Figure 2. Charge-based intra-cartilage drug distribution of the nano-construct multi-arm Avidin coupled with a tiny molecule of a drug, Dexamethasone (mAv-Dex) by using hydrolyzable ester linkers derived from glutaric succinic, and phthalic anhydrides (SA, PA GA,) in 2:1:1 molar ratio permitting tunable (and long) drug release half-lives. Reproduced with permission from (He et al., 2020).

Oncology in orthopedics

Osteosarcoma is the most prevalent malignant early bone cancer. Chemotherapy is an essential osteosarcoma therapy, however, it is hampered by significant adverse reactions and medication resistance (Steckiewicz & Inkielewicz-Stepniak, 2020). Nanotechnology advancements have resulted in the creation of multipurpose nanoparticles as diagnostic and treatment agents capable of specifically targeting bone tumor cells and delivering medicines and genes (Kılıçay et al., 2011; Zhang et al., 2018). Nanocarrier-mediated targeted delivery and controlled release of chemotherapeutic drugs prevents quick drug clearance, prolongs blood circulation time, and increase intra-tumoral deposition, boosting therapeutic effectiveness and minimizing side effects (Kılıçay et al., 2011).

Bone cancer-related skeletal complications are an essential health care issue. Osteosarcoma is the most typical type of bone tumor and the 3^rd biggest cause of cancer in children and adolescents (Kansara & Thomas, 2007). The most prevalent region of cancer metastases is bone and is especially significant in prostate and breast malignancies due to the high prevalence of bone metastases in these diseases (Ovid’ko & Sheinerman, 2011). The most usual methods for treating bone metastases are radiotherapy, surgery, bisphosphonates, systemic chemotherapy, and radioisotopes (Suva et al., 2011). The latest developments have resulted in the creation of multifunctional bionanomaterials capable of targeting and delivering therapeutic medications or DNA to bone tumors (Mohamed et al., 2012). To induce hyperthermia, a variety of composite materials having differing amounts of magnetite are utilized (Li et al., 2006; Hu et al., 2006). Andronescu et al. (2010) manufactured a bone implant component and hyperthermia generator made of magnetite-enriched collagen/HA composite for the cure of cancer of the bone. Hu et al. (2006), fabricated a 3D nanomagnetite/CS rod that might be used to induce hyperthermia locally in bone lesions. Murakami et al. (2008) created a magnetite/HA composite that allows for direct adherence to bones via HA as well as heat production from magnetite (when subjected to an AC magnetic field) for bone cancer hyperthermia therapy. This composite had microporous dimensions of almost 400 μm and submicroporous dimensions of about 0.2 μm. Magnetite collections were shown to be firmly confined in rod-shaped HA particle cages at concentrations of 30 mass percent or less.
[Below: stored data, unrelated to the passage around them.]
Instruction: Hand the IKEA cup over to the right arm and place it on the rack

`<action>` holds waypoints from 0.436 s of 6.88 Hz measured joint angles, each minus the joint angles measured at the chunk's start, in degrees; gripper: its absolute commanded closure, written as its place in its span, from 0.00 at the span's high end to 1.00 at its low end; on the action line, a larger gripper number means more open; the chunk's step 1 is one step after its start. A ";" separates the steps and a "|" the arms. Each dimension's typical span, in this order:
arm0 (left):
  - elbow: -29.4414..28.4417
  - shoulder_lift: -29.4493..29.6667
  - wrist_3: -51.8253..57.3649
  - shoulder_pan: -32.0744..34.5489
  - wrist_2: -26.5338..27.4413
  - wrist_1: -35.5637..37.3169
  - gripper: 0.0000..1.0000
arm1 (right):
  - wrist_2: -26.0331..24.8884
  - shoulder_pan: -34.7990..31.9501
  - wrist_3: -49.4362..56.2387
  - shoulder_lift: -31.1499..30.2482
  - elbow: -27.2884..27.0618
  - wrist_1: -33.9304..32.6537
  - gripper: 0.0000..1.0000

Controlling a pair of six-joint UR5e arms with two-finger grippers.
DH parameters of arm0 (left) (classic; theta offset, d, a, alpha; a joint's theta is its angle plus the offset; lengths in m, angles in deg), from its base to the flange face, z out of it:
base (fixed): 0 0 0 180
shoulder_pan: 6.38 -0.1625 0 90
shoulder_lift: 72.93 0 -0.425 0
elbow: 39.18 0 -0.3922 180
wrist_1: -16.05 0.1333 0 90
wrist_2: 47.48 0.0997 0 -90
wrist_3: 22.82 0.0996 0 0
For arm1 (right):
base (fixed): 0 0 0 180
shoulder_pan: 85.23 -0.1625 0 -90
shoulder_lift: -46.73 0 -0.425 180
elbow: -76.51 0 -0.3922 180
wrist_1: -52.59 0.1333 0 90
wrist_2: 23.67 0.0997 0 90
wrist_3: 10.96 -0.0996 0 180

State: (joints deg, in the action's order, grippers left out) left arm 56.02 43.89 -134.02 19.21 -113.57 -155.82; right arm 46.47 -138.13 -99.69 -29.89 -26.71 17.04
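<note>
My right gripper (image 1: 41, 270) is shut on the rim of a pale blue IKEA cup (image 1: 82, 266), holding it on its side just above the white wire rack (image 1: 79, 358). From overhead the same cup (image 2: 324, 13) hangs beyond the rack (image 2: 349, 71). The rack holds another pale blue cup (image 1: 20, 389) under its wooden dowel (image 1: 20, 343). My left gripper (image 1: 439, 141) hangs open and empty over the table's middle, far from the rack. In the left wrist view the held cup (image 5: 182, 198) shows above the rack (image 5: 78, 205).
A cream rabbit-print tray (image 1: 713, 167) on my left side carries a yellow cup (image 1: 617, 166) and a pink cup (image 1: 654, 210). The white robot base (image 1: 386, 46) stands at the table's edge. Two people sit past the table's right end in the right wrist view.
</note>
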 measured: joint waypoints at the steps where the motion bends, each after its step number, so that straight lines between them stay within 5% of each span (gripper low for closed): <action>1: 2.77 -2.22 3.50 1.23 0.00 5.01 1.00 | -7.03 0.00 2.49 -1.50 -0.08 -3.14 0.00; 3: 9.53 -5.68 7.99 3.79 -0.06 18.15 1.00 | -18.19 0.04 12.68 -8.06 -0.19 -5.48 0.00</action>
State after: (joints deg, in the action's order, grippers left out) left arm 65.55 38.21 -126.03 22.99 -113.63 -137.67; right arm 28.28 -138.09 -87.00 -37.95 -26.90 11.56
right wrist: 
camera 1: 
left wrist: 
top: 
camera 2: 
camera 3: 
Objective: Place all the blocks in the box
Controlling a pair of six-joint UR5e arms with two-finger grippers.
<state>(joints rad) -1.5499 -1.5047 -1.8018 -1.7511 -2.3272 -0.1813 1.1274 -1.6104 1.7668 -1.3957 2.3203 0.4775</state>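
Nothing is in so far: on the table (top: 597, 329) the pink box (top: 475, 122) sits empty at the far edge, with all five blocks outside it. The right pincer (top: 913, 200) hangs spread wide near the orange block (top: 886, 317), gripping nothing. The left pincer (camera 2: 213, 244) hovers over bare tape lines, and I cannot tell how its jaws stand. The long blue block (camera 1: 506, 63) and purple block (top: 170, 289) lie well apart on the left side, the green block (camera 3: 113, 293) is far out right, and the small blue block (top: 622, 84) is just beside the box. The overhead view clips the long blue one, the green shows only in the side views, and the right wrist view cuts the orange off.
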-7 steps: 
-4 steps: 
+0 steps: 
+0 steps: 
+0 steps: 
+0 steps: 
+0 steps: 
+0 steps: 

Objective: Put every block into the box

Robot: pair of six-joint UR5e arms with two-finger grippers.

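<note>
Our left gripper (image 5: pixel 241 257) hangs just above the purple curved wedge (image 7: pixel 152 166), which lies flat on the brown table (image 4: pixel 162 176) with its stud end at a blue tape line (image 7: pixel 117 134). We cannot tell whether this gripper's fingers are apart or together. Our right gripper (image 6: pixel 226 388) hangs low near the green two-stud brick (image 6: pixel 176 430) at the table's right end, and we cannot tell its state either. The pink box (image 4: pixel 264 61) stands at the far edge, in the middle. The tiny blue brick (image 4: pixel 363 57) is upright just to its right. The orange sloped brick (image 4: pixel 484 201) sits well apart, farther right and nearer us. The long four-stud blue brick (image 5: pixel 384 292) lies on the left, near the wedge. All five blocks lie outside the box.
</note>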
It has been reported that a doxorubicin-loaded hyaluronic acid nanogel crosslinked with cisplatin effectively treats osteosarcoma (Zhang et al., 2018). This delivery system had a longer time of circulation than unbound medications due to the increased stability of the nanogel. Following valid tumor accumulation, apoptosis-inducing synergistic actions of cisplatin and doxorubicin were reported, indicating its tremendous potential for osteosarcoma chemotherapy. HA, one of the most intriguing biomaterials, was used to encapsulate CDDP and DOX through electrostatic and chelation connections having its carboxyl groups on the sides, correspondingly (Figure 3) (Zhang et al., 2018). In a separate study, Au et al. (2016) developed pH-responsive nanoscale metal-organic scaffolds for calcium zoledronate administration in people with cancer to cure bone metastases. Folate, a targeted ligand, was added to improve tumor nanoparticle (NPs) uptake. The improved tumor absorption and the medication release kinetics may account for the 80 to 85 percent rise in the direct anticancer activity of zoledronate as compared to the unbound drug, as demonstrated by the authors in vivo (Au et al., 2016). Moreover, an intelligent nano DDS comprising of graphene oxide function coupled with polyethylene glycol, folic acid, as well as the photosensitizer indocyanine green was designed for the administration of MutT homolog 1 blocker and doxorubicin. This nano-DDS with photothermal and photodynamic transformation capabilities inhibited osteosarcoma through a combination of chemo-photodynamic effects (Au et al., 2016).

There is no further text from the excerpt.